The valuation question is what turns this into a blockbuster

Image by Freepik
Image by Freepik
The reason Wall Street is treating this mandate as so prized is straightforward. SpaceX is not approaching the market as a promising but unproven company. It is approaching it as a private giant already operating at a scale that can support IPO speculation on a historic level. In December, Reuters reported that SpaceX had told investors it was targeting a late 2026 IPO, while later reporting said the company was preparing an insider share sale at a valuation around $800 billion. Even if private-market marks do not translate directly into public-market pricing, they help explain why bankers and investors are treating a potential listing as a once-in-a-cycle event. A valuation anywhere near those levels would put SpaceX in rare company before it even sold a public share. It would also mean that even a relatively modest float could raise an enormous sum. Reuters has previously reported that SpaceX could seek to raise more than $25 billion, which would place the offering among the largest ever. That is why the banking roster matters so much. The larger the expected raise, the more crucial syndicate structure becomes. This is not just about ringing the opening bell. It is about whether the market can absorb a company of this size cleanly, at a price that satisfies existing insiders without crippling long-term public performance.

Why no public filing has surfaced yet

The lack of a public registration statement may look odd from the outside, but it is not evidence that the IPO talk is premature. Companies planning U.S. listings have long been able to use confidential draft submissions in the early stages of the process, and the SEC broadened those accommodations further in 2025 guidance. That framework allows an issuer to work through comments and disclosure issues away from public view before a formal roadshow begins. For a company like SpaceX, the attraction is obvious. It can refine financial disclosure, risk factors, business segmentation, and governance language without handing competitors, counterparties, and critics an early blueprint. Once a public filing does arrive, investors should get far more concrete answers than they have now. The registration statement would identify the principal underwriters, outline fee arrangements, describe any material relationships, and provide the first detailed official look at the business in a format public-market investors can evaluate.

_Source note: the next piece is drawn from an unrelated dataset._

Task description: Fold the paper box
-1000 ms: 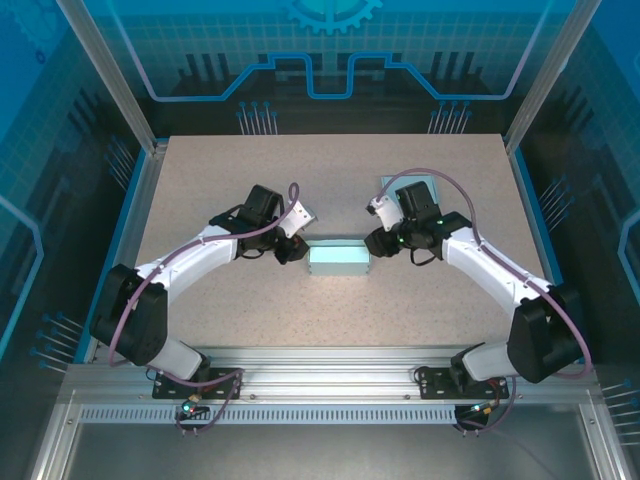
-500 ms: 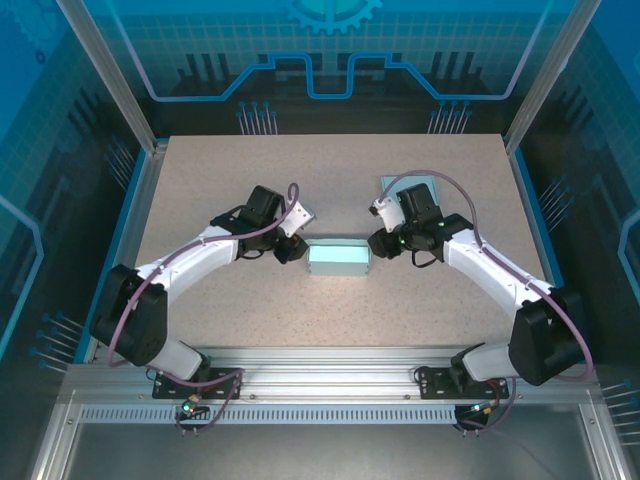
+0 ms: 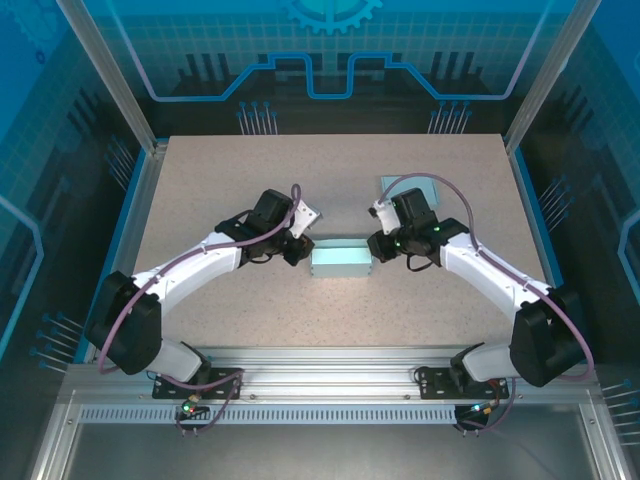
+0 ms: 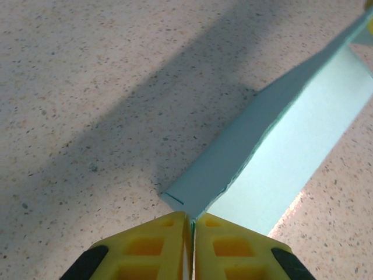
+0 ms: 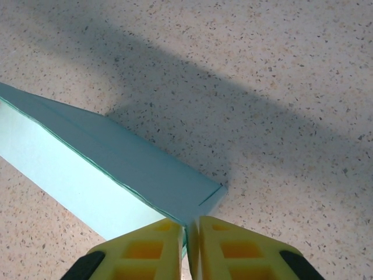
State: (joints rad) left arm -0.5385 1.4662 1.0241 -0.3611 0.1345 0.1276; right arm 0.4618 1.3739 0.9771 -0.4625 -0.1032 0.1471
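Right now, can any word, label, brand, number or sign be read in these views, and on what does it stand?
None can be read.
The paper box is plain teal, unprinted in the top and wrist views.
The back panel bears a gear graphic, no letters.

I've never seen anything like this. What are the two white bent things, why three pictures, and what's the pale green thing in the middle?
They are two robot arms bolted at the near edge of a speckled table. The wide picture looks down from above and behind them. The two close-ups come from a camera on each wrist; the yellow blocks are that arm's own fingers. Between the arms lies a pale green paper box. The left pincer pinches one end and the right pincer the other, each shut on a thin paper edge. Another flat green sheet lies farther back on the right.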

What this really says about SpaceX’s IPO chances

The strongest reading of the recent reporting is not that SpaceX has locked every detail in place. It is that the company has crossed into a more serious phase of preparation. The underwriter conversations are no longer abstract, the likely senior firms are no longer a mystery, and the market now has several aligned reports pointing toward an offering next year if conditions cooperate. That is enough to make the story real, even if it is not final. For investors, the bigger point is that a SpaceX IPO would not be just another splashy technology listing. It would test the appetite of public markets for a company already valued like an empire and tied closely to one of the most polarizing executives in business. The four-bank lineup does not guarantee the IPO will happen on schedule, or at all. But it does make one thing harder to dismiss: SpaceX is increasingly acting like a company preparing for the public stage.